Оба господина через некоторое время исчезли — пошли в вагон-ресторан покурить. Я воспользовался случаем и предпринял дерзкую попытку отговорить даму от приглашения Кейзерлинга в купе. Я назвал свое имя, откровенно признался, что я российский беженец, нахожусь в поезде незаконно и что Кейзерлинг меня знает; увидев меня здесь, он выдаст меня уже своим удивлением, а тогда, заподозренный в шпионаже — эшелон-то военный, — я попаду в тяжелейшую ситуацию. Я сообщил ей, что Кейзерлинг-Конден — мой брат, а Кейзерлинг-Раутенбург и окружной начальник — мои кузены, и назвал еще несколько знакомых мне семейств, состоявших в родстве с высшим восточно-прусским обществом и знакомых ей тоже.

Сперва моя исповедь повергла даму в ужас, но мало-помалу в этой благородной женщине проснулось сочувствие к моему отчаянному положению, она обещала помочь мне и согласилась молчать. Мы договорились, что, как только поезд остановится в Мариенбурге, она выйдет на перрон и там поговорит с Кейзерлингом. Так она и сделала; я видел Кейзерлинга из окна вагона, а он меня нет. Правда, бедная дама до того перепугалась, что я начал опасаться, как бы ее озабоченные взгляды не привлекли к моей особе внимание наших попутчиков. Поэтому я опять прикинулся спящим и «просыпался», только когда они выходили из купе. Добрая дама по-матерински опекала меня, даже принесла из вагона-ресторана холодные закуски и подкрепила мои иссякающие силы собственным старым венгерским вином.
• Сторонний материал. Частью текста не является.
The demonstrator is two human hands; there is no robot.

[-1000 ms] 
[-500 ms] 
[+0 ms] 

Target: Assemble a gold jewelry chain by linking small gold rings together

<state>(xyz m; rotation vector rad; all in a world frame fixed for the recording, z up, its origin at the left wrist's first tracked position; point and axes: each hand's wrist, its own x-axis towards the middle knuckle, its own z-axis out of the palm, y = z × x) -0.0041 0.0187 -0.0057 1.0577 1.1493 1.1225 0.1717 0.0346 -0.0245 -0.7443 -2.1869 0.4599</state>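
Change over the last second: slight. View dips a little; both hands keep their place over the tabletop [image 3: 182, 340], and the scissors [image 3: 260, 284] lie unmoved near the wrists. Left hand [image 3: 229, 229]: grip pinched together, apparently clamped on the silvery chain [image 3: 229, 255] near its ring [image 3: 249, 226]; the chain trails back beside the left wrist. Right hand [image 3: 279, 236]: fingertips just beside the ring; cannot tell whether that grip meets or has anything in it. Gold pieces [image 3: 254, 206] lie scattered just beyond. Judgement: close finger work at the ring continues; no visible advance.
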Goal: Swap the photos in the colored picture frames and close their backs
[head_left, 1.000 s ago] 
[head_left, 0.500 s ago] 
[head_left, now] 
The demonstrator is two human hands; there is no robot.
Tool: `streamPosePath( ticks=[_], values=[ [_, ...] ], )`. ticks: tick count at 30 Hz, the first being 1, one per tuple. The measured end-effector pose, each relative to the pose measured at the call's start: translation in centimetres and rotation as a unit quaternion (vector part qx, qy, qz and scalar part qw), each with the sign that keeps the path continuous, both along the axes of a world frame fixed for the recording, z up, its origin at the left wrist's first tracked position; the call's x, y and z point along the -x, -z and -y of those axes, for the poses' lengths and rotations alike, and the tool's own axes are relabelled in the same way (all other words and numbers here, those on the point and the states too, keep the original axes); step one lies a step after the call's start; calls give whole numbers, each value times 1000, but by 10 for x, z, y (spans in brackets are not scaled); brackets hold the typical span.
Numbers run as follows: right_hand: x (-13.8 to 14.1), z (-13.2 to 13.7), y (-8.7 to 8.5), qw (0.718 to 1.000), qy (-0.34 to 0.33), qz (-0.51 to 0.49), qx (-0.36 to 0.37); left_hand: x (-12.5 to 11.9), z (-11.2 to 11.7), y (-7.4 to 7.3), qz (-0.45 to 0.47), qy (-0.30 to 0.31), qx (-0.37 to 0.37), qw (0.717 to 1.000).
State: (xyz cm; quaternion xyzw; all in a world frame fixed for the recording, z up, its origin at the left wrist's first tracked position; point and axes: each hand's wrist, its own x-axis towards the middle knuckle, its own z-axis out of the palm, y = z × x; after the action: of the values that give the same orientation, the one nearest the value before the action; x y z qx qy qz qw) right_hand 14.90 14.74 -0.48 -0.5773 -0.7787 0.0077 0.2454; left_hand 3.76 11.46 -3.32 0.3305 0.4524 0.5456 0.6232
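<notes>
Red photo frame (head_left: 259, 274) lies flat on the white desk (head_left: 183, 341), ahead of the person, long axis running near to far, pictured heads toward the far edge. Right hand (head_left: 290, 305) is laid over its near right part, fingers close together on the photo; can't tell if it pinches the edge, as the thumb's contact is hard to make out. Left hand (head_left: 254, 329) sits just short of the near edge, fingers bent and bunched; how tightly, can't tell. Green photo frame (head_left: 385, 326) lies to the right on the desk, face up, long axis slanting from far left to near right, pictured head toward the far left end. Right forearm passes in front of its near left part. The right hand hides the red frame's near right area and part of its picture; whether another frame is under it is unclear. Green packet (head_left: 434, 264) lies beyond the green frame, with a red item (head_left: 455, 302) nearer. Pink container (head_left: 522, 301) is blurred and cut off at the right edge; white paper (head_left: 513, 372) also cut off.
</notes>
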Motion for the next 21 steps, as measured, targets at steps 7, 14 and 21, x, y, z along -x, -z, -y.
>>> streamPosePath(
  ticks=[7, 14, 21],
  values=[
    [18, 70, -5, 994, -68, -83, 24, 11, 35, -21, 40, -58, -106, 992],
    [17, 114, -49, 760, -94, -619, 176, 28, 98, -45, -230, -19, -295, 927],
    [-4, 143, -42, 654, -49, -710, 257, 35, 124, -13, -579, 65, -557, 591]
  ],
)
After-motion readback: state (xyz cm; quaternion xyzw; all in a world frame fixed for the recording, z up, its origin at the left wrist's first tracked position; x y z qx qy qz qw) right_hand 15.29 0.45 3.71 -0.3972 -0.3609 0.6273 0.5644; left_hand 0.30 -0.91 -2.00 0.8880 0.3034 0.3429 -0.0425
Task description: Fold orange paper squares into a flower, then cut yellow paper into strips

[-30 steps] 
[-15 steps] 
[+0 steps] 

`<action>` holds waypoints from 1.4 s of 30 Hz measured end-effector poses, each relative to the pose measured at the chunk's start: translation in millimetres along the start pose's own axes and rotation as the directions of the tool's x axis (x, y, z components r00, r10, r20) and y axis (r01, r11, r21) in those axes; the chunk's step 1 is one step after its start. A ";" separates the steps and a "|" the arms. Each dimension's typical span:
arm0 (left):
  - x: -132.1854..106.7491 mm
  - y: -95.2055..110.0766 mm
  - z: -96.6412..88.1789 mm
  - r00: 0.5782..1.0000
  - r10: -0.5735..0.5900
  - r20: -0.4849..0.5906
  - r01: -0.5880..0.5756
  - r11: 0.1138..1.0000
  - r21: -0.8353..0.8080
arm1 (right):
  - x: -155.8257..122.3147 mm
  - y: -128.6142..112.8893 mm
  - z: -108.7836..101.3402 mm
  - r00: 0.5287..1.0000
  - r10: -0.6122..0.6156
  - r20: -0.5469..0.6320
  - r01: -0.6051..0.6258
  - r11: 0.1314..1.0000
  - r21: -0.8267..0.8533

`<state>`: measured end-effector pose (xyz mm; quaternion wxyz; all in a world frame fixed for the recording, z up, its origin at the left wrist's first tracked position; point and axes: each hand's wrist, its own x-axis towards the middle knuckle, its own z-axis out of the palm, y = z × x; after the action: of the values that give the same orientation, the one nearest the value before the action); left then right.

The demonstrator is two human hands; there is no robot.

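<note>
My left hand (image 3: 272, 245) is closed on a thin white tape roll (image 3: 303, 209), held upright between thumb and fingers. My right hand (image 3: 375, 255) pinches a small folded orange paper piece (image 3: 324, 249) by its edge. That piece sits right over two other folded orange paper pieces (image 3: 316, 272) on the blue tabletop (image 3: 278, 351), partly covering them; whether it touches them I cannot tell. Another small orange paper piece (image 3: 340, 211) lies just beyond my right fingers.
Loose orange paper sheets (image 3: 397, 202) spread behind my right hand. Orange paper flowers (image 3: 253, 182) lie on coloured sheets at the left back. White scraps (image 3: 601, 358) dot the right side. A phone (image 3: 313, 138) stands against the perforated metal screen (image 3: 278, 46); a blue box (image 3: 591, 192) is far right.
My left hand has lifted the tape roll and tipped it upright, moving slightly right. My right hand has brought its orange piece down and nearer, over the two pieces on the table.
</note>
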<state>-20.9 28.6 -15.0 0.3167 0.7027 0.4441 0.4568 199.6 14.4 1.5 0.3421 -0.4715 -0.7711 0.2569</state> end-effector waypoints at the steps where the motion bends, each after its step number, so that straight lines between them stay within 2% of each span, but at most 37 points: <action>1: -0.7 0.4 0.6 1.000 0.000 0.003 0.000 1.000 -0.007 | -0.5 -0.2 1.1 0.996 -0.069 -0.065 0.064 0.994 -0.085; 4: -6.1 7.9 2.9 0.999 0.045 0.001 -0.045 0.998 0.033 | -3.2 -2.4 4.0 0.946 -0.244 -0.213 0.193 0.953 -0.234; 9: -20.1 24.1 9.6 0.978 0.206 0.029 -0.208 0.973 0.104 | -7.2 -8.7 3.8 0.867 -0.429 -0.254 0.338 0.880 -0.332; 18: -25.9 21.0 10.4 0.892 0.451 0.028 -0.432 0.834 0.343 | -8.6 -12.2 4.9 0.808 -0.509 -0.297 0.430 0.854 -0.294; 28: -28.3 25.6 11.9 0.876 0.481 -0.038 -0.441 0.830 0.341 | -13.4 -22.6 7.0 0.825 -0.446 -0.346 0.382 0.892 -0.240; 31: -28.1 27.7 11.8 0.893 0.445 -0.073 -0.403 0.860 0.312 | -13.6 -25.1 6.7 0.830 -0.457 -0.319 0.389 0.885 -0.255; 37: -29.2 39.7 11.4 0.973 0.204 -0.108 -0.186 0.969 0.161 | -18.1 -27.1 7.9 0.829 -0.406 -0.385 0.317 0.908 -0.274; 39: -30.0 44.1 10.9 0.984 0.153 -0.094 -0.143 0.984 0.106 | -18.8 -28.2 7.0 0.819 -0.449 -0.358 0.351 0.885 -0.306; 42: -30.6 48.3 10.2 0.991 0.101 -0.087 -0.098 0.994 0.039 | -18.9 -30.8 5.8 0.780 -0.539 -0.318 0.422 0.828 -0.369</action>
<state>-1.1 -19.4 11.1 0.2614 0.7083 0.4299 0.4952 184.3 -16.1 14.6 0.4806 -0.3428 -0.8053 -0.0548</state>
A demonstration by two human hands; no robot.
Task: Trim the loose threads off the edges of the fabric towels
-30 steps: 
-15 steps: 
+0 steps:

Вот так под вечер я очутился в Берлине. План у меня был вот какой: незаметно проникнуть на Гамбургский вокзал, а оттуда через Варнемюнде, Данию и Швецию попасть в Финляндию, откуда я без труда через Петербург доберусь до Царского Села.

На Гамбургском вокзале я узнал, что и варнемюндский паром для российских беженцев только что перекрыли, последние из тех, кто хотел им воспользоваться, взяты под стражу и интернированы в лагерь для военнопленных. Но поезд на Гамбург готов к отправлению и, как говорят, будет для российских беженцев последним.